Now it is the railroad that has nearly been driven into the relics of history (thank you planes and automobiles!), but I am having none of that on my ride in the Amtrak up to New York City. Having a chance to sit back and listen to the great whistle blow as we bluster down the tracks past Maryland, Delaware, and New Jersey landscape, I wonder what it used to be like. I cannot think too long, though, because I have work to do - the whole reason I'm sitting on the train to begin with. I guess I'll get back on track and out of my railroad daydream.

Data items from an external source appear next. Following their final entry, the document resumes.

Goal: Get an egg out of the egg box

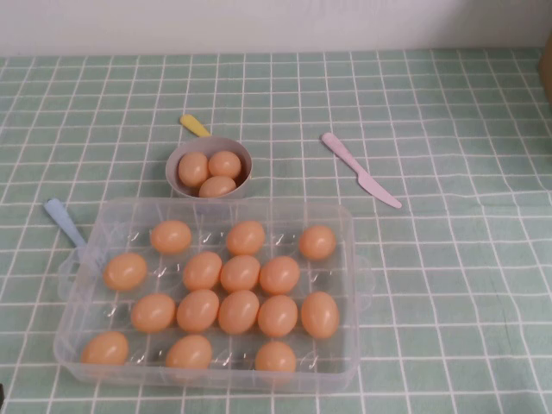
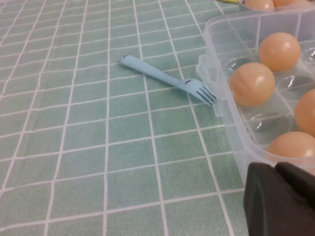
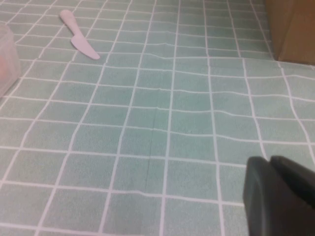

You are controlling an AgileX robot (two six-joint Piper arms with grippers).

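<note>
Only a dark corner of the left end effector (image 2: 283, 199) shows in its wrist view, hovering just outside the egg box (image 2: 221, 93) beside the nearest egg (image 2: 291, 145), so whether it is clenched or released cannot be told. The right end effector (image 3: 280, 196) is likewise cut off and unreadable, hanging above bare tabletop (image 3: 147, 123) well apart from the pink knife (image 3: 78, 35). Neither appears in the high view.

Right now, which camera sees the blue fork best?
The left wrist view: the whole blue fork shows, prongs touching the egg box. The high view shows mostly its handle. The right wrist view misses it.
</note>
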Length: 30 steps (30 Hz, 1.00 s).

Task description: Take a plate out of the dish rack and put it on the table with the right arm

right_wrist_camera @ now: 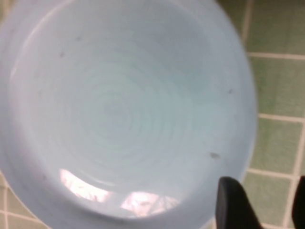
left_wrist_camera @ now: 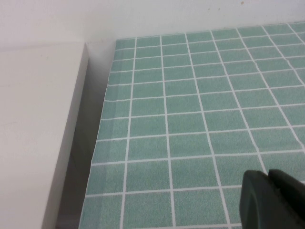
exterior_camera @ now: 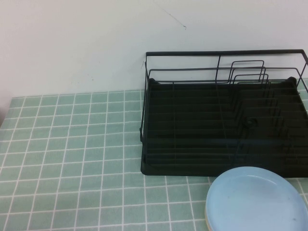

Tuesday, November 06, 2007
Used to be, a train could take you anywhere in the US you wanted to be. From Boston down to Washington DC and over to Chicago, you had everyone from big shots to hobos hopping on the line. There was even a rush to make that train go all the way across this great, big country, from coast to coast. Forgotten in the modern age, Abraham Lincoln's greatest achievement at the time (1862) was signing into law the Pacific Railway Act which government-sponsored two railway lines - Union Pacific and Central Pacific - to connect the Eastern United States to California. Lincoln never saw this great vision come to fruition since the famous "golden spike" was driven into the tracks after his death, in 1869 (May 10 in Promontory Summit, Utah, to be exact). Regardless. it brought the railroads to great prominence and drove the Pony Express and the stagecoach into the relics of history.